AMD has published a technical guide on deploying OpenHands on its Instinct server GPUs. OpenHands is an agent based on large language models that helps automate developer tasks: it writes code, fixes bugs, and works with repositories.
What OpenHands Is and Why You Need It
Simply put, OpenHands is not just a chatbot for answering questions. It is an agent that can execute a sequence of actions: open a file, edit it, run tests, and commit changes. It works like a virtual programmer's assistant, capable of taking on routine tasks.

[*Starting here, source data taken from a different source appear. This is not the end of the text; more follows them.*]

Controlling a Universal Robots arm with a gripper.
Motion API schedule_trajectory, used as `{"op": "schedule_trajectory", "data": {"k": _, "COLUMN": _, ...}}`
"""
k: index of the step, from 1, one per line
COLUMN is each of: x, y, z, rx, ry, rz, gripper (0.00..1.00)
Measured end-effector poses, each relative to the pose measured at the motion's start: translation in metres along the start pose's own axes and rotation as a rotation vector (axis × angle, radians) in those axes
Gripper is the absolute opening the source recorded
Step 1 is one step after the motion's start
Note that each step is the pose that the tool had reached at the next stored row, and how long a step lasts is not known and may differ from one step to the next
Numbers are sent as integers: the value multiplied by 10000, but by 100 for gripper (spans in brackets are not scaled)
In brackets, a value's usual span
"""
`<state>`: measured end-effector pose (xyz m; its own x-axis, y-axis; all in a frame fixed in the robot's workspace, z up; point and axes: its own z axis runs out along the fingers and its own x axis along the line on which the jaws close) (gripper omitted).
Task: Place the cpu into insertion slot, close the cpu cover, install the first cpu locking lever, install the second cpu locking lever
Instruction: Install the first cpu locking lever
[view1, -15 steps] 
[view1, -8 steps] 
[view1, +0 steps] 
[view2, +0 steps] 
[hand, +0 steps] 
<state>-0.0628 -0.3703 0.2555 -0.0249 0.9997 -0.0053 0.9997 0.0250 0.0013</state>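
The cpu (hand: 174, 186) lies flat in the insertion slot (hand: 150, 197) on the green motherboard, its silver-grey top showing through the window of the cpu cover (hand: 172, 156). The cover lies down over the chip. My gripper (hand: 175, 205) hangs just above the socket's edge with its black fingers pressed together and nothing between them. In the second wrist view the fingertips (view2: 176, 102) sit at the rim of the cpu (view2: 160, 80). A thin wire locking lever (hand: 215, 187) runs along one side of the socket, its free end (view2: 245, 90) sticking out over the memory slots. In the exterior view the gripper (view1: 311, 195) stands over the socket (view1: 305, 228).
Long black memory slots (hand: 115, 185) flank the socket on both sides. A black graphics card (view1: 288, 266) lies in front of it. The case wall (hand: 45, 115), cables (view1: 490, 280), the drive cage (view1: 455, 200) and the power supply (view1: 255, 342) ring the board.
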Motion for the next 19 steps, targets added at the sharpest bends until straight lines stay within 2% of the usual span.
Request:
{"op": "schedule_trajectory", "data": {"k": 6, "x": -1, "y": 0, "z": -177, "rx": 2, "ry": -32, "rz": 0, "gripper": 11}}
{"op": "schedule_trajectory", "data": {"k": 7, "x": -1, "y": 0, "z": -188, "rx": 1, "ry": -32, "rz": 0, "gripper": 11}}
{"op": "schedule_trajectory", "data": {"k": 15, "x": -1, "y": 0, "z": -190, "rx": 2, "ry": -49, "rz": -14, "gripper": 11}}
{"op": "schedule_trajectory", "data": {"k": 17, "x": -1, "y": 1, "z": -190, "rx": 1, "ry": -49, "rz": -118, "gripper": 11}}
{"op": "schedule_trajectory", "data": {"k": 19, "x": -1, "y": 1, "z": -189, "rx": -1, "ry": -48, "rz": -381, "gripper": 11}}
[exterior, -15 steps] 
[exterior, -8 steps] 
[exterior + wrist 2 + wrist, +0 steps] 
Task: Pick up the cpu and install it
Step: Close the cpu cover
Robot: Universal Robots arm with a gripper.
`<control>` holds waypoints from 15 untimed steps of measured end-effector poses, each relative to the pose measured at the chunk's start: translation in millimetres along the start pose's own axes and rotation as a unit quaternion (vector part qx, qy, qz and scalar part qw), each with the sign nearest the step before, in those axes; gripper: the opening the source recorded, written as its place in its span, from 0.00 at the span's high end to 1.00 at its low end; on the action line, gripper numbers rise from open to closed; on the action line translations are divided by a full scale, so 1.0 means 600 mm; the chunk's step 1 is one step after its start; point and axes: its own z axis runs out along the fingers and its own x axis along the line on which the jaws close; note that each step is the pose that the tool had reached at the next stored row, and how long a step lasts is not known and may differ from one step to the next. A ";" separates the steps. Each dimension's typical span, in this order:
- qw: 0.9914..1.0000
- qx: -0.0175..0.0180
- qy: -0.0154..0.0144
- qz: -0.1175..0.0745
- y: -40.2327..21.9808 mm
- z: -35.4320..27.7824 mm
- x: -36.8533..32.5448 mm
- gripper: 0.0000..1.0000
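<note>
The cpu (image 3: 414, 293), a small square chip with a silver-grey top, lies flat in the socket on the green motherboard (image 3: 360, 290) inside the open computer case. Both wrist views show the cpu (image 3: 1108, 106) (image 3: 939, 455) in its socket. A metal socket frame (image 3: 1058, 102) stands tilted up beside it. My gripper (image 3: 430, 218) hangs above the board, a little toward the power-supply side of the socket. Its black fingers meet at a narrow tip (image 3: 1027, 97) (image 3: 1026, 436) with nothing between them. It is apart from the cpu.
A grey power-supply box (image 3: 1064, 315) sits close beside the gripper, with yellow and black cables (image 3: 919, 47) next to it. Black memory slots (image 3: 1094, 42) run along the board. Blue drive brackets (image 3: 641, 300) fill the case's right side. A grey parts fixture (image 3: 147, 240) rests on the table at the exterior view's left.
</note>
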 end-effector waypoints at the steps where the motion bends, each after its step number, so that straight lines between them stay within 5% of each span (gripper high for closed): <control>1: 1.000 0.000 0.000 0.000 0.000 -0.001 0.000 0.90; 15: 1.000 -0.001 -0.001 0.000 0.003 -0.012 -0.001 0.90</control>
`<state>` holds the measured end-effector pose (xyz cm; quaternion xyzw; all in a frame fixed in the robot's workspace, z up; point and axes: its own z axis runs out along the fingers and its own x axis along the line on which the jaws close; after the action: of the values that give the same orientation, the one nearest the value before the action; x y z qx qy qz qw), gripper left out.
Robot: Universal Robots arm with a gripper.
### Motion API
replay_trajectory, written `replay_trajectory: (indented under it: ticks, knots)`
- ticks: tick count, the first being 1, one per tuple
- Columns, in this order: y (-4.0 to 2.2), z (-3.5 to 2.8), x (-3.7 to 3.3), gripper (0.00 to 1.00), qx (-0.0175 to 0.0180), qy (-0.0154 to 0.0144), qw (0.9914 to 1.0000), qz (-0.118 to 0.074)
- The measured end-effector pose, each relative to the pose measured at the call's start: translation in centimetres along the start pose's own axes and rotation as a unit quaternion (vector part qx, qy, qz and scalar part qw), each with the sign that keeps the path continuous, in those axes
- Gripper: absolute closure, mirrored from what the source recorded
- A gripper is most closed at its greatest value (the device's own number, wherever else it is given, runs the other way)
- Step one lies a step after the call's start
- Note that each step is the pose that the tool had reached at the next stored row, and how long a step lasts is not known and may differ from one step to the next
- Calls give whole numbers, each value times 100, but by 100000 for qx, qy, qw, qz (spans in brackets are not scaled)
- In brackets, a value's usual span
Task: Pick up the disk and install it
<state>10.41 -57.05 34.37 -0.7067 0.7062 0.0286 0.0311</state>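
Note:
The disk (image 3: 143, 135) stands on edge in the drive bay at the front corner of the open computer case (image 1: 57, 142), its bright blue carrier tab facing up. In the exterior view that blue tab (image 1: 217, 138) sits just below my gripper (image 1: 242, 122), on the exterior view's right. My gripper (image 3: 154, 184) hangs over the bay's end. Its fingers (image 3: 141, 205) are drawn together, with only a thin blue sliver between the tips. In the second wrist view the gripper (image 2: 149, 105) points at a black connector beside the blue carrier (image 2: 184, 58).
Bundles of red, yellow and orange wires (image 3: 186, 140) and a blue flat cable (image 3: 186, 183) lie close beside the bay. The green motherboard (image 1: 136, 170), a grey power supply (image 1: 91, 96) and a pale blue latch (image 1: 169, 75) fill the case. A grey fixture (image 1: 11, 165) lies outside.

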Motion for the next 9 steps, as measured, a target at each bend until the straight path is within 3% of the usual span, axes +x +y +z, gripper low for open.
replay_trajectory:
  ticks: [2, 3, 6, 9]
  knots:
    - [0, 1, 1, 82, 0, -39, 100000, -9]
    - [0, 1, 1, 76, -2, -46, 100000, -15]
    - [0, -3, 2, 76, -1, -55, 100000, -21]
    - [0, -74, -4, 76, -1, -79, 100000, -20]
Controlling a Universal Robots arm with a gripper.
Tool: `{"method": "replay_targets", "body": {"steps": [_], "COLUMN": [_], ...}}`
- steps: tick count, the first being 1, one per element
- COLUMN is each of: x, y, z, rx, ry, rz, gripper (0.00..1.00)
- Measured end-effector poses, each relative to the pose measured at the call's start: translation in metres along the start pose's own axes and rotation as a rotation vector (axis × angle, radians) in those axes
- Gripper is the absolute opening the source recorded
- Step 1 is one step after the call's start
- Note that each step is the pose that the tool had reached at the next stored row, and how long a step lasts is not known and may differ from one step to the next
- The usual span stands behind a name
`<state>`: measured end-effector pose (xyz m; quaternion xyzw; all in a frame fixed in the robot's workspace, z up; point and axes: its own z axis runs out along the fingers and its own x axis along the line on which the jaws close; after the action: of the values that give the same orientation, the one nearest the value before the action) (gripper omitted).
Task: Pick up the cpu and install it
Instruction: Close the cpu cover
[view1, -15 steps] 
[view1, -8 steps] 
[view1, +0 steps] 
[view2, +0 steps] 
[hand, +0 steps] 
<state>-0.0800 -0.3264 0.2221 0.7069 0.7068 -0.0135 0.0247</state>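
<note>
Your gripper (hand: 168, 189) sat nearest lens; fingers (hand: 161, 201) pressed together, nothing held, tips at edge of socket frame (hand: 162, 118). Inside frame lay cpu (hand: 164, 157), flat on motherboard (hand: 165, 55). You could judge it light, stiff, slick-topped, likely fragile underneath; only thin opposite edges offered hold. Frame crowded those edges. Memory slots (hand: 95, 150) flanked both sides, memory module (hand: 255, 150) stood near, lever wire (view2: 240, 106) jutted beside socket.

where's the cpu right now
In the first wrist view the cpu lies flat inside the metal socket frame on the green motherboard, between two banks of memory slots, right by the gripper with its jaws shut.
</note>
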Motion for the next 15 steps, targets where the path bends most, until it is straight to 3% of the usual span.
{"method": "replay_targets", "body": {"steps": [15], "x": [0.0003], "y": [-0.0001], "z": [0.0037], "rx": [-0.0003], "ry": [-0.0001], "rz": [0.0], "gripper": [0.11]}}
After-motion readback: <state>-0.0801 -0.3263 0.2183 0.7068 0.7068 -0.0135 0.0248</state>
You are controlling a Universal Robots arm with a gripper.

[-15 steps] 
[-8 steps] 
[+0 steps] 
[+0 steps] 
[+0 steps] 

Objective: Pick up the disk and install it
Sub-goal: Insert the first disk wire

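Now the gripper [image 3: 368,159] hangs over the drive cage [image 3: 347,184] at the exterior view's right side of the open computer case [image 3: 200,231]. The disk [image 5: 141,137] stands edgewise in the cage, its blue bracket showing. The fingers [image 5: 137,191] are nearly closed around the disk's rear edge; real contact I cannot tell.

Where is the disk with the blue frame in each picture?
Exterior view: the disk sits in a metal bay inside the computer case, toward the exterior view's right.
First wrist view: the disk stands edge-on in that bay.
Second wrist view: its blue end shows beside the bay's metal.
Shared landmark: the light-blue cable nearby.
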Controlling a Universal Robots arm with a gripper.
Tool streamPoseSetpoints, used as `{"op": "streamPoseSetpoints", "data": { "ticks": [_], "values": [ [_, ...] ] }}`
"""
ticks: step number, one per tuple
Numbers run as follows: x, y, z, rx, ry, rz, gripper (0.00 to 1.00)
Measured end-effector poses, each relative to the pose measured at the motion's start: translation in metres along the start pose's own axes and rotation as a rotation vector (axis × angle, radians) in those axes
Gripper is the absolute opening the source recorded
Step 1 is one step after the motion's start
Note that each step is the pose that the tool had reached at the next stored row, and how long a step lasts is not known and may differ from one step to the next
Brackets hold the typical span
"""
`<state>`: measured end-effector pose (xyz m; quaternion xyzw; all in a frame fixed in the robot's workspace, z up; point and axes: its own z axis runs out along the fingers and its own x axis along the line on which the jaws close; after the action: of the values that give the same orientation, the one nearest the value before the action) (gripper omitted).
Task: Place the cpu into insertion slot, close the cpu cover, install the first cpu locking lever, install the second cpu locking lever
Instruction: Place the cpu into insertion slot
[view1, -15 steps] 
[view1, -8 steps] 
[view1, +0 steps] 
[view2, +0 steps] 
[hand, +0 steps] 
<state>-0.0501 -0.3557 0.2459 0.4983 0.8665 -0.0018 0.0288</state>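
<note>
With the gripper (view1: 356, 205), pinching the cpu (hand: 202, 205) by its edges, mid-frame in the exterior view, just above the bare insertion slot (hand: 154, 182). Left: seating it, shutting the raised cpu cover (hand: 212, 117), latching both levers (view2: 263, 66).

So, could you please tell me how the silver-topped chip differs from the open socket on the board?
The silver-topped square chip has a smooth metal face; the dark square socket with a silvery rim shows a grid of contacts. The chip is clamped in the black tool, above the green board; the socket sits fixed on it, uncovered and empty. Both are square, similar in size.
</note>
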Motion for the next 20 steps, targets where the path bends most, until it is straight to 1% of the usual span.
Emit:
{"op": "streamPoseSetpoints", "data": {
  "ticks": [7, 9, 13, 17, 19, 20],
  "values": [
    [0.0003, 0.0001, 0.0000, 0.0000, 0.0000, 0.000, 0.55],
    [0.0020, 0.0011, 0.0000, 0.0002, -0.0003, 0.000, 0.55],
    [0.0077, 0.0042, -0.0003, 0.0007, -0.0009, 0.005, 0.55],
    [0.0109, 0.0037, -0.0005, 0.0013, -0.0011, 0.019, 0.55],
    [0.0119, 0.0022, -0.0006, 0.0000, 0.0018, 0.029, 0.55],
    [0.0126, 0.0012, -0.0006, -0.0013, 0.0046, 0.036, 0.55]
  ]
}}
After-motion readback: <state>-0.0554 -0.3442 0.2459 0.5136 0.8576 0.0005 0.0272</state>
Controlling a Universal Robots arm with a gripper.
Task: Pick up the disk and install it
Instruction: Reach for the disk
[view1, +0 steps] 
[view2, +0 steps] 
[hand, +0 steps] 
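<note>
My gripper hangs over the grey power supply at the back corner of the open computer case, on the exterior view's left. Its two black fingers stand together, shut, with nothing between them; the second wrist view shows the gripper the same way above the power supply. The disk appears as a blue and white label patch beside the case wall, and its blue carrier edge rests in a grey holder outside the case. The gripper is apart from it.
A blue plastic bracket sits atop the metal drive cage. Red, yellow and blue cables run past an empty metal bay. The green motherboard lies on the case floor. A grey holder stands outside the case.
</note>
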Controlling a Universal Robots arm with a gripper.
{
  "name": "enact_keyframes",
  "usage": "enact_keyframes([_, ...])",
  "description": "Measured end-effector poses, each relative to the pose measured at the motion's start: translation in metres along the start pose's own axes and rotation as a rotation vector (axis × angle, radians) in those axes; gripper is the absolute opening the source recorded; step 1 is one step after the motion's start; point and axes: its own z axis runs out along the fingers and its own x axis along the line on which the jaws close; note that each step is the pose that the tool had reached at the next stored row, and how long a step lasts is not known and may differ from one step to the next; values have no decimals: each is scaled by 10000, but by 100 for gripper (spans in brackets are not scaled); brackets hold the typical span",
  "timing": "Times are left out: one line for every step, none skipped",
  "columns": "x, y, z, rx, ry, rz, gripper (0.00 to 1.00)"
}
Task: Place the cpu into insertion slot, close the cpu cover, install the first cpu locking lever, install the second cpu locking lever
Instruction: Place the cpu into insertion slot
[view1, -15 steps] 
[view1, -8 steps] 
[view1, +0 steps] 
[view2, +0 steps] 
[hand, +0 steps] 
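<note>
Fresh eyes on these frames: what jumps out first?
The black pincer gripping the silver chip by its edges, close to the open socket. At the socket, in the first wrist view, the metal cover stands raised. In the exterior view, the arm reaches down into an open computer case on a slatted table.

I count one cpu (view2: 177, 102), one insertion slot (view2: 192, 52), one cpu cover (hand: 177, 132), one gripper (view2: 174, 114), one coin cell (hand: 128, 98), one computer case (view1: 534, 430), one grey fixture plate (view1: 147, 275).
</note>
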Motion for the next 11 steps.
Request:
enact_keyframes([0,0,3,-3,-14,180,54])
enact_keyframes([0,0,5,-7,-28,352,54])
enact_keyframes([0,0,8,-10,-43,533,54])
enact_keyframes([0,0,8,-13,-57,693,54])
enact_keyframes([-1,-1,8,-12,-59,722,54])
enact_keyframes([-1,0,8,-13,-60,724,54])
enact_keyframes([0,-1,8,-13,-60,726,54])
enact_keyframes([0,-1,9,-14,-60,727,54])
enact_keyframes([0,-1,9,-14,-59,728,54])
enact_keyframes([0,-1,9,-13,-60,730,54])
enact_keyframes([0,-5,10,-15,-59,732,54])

To operate, such an agent needs a language model – in this case, AMD uses Qwen3-Coder-30B-A3B-Instruct, a specialized model for code generation. And to ensure the model processes requests quickly, it is run via vLLM, an engine for accelerated GPU inference (computing on the graphics processor).
How It Works in Practice
How It Works in Practice 🔧
AMD showed the basic command for launching the model on its Instinct GPUs:
vllm serve Qwen/Qwen3-Coder-30B-A3B-Instruct --max-model-len 32000 --enable-auto-tool
There are a few important details here. The max-model-len parameter limits the context length – to 32,000 tokens in this case. This means the agent can work with fairly large fragments of code or documentation in a single request.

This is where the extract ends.